What the task requires: Report back every line in the data that includes the string "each".

Information shown:
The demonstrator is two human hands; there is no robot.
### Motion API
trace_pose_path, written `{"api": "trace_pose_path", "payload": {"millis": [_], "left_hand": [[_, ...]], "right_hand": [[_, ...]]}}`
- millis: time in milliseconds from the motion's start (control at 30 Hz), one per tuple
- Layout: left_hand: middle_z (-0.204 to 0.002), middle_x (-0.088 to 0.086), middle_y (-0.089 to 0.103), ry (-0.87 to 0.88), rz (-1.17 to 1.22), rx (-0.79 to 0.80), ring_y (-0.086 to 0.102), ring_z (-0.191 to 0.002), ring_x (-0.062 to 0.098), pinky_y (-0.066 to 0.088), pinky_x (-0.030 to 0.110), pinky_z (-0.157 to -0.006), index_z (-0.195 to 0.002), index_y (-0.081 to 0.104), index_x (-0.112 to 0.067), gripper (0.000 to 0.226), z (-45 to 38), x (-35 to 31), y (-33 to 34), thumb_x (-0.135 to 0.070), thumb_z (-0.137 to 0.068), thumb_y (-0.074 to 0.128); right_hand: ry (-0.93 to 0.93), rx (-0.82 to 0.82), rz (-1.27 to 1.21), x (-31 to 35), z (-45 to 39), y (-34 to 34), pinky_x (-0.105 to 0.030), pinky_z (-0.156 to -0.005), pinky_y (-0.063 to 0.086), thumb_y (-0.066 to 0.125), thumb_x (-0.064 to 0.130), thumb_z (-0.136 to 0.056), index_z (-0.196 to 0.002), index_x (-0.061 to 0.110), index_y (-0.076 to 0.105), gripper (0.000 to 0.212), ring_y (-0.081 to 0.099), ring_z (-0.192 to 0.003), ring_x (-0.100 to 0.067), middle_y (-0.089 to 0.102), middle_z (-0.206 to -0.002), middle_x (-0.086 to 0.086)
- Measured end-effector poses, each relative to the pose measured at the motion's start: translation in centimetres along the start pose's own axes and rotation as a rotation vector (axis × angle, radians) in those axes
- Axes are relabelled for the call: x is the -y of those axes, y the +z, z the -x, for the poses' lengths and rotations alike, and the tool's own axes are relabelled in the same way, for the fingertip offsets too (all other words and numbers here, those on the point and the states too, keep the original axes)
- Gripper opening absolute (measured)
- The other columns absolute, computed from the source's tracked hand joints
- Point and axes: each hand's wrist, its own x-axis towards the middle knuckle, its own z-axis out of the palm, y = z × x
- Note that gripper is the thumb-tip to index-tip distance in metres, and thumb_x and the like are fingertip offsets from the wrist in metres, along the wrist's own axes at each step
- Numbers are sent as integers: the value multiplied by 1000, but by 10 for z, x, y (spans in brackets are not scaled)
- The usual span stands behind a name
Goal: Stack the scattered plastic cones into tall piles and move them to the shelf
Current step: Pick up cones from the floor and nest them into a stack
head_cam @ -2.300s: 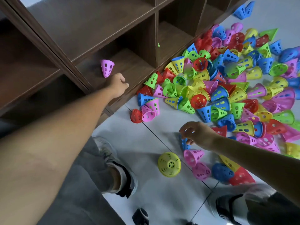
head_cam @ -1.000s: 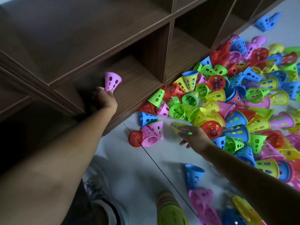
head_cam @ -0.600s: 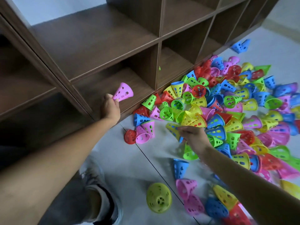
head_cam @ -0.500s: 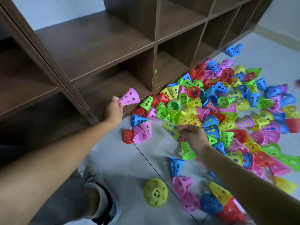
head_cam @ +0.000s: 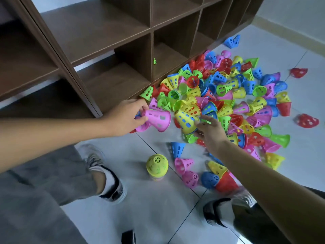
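Cones in both hands, heap barely touched

Pink cone [head_cam: 157, 119] held in the left hand [head_cam: 128, 117], fingers and thumb curled round the narrow end, wide mouth facing right. Yellow cone [head_cam: 186, 120] held in the right hand [head_cam: 210, 131], fingertips curled over its rim; more rims showing beneath the yellow, so probably a short nested bunch, count impossible to tell. Held just apart, mouth toward tip, above the near edge of the heap [head_cam: 228, 103] on the tiled floor [head_cam: 158, 217], right in front of the shelf [head_cam: 114, 81].

Judged light, thin and fairly stiff: perforated moulded plastic, likely to flex a little at the flared rim and unlikely to break if dropped. Smooth sides, so probably slippery under a loose pinch. Best taken by the narrow end or through the slots, leaving the mouth free to drop over the next cone. Nested piles likely to jam if pressed hard, and to lean as they grow taller.

One stack [head_cam: 157, 166] standing upright on the floor, yellow cone on top, near the left shoe [head_cam: 112, 184]. Shelf compartments visible here showing no piles yet.

No brand, label or readable writing anywhere on cones or shelf.
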Motion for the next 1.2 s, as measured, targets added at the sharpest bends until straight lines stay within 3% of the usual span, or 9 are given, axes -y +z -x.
{"api": "trace_pose_path", "payload": {"millis": [67,200,400,633,767,967,1100,1200], "left_hand": [[-97,-4,65,27,8,14,62,-86,12,48,27,-79,-101,65,-16,19,13,-9,-3,-22,-85,71],[-89,-3,62,44,-1,-20,57,-79,12,38,7,-69,-94,66,-12,17,24,-30,-10,-19,-80,73],[-74,-6,63,135,-82,62,53,-67,9,44,24,-67,-81,66,-15,19,41,-48,-9,-30,-69,70],[-77,-10,60,107,-39,213,55,-74,6,50,35,-71,-82,65,-24,17,60,-40,33,-37,-73,72],[-79,-11,62,5,44,269,56,-72,4,51,31,-70,-91,69,-24,24,64,-33,46,-37,-75,81],[-84,-11,64,-103,70,302,55,-71,-9,40,10,-63,-97,69,-22,26,68,-9,40,-34,-78,82],[-85,-10,66,-175,-94,360,56,-70,0,33,8,-56,-92,65,-26,17,70,20,32,-30,-81,77],[-85,-7,67,-238,-58,339,57,-69,6,36,12,-54,-87,64,-28,18,59,38,28,-29,-80,80]], "right_hand": [[32,19,-59,-1,7,-5,-26,-76,56,59,6,-97,-133,1,50,38,69,-91,-19,66,-104,-10],[55,49,-175,-2,20,-13,-32,-88,54,53,5,-100,-123,-1,56,24,68,-96,-20,68,-109,-14],[52,236,-203,2,39,-17,-28,-79,54,46,6,-103,-120,4,56,20,69,-84,-14,69,-99,-5],[70,389,-182,-1,49,-2,-29,-79,56,48,9,-102,-118,9,60,20,64,-88,-18,68,-99,-5],[68,438,-118,-4,52,4,-32,-85,54,49,10,-101,-122,8,61,24,65,-92,-20,69,-103,-5],[142,530,-38,-8,54,15,-33,-84,56,49,6,-101,-118,10,62,22,63,-94,-22,68,-103,-7],[158,615,123,-11,60,23,-28,-77,56,49,7,-101,-114,13,65,22,67,-86,-16,70,-99,-4],[174,631,210,-18,58,27,-29,-79,56,48,6,-101,-122,7,64,26,67,-92,-19,70,-105,-9]]}}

Result for this task:
- Measured end-effector poses, each relative to the pose measured at the motion's start: translation in centimetres along the start pose's own axes and rotation as a rotation vector (axis × angle, radians) in those axes
- Point and axes: each hand's wrist, its own x-axis towards the middle knuckle, its own z-axis out of the palm, y = z × x
- Note that gripper is the thumb-tip to index-tip distance in metres, and thumb_x and the like are fingertip offsets from the wrist in metres, along the wrist's own axes at each step

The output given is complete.